*WHAT IS EXPECTED:* Return, from the lines below, each one that includes the word "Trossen".

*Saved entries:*
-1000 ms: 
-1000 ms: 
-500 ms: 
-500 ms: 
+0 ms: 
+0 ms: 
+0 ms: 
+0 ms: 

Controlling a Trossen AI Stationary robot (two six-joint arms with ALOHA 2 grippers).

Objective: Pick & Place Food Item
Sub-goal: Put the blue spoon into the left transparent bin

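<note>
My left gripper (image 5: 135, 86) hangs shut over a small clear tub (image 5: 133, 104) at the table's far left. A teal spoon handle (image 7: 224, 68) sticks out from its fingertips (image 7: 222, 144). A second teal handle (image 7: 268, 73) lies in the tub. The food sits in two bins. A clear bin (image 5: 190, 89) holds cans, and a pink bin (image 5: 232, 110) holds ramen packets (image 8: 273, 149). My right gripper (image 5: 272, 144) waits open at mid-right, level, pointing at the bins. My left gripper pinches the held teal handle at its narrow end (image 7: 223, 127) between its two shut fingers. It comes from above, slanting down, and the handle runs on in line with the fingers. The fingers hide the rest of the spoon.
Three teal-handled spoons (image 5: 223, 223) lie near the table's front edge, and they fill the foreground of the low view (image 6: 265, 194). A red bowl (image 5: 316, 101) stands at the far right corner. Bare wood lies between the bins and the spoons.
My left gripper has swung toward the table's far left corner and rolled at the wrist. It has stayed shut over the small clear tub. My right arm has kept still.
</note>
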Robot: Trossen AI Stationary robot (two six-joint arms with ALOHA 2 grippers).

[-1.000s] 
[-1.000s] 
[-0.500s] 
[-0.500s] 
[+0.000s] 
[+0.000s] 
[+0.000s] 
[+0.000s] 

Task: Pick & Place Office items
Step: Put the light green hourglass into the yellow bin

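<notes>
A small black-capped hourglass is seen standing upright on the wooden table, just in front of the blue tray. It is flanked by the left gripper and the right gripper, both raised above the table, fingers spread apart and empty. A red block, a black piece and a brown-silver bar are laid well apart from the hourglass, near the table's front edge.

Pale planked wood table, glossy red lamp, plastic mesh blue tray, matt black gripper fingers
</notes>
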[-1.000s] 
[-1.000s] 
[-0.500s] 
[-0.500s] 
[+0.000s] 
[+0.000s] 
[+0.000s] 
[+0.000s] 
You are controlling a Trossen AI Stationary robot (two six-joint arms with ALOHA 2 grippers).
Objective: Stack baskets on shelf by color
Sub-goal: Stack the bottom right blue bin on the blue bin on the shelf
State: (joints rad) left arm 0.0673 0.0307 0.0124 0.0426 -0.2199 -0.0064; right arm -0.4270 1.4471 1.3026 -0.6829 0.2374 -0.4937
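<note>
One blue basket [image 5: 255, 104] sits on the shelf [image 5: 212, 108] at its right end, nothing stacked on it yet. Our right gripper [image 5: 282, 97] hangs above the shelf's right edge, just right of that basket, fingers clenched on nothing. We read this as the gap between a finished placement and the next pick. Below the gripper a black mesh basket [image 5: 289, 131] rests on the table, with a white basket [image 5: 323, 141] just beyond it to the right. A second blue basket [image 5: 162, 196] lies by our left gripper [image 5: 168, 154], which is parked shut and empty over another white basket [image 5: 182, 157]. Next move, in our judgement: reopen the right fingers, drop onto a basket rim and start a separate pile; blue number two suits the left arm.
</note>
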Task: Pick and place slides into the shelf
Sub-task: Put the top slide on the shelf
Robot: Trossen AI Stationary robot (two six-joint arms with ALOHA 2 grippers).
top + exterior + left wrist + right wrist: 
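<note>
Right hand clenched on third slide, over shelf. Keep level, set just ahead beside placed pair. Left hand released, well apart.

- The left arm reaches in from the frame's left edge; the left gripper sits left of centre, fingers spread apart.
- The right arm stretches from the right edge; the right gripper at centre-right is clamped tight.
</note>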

*RESULT:*
Controlling a Trossen AI Stationary robot (two six-joint arms with ALOHA 2 grippers).
Robot: Trossen AI Stationary robot (two six-joint arms with ALOHA 2 grippers).
You are controlling a Trossen AI Stationary robot (two six-joint arms with ALOHA 2 grippers).
Robot: Trossen AI Stationary robot (two six-joint arms with ALOHA 2 grippers).

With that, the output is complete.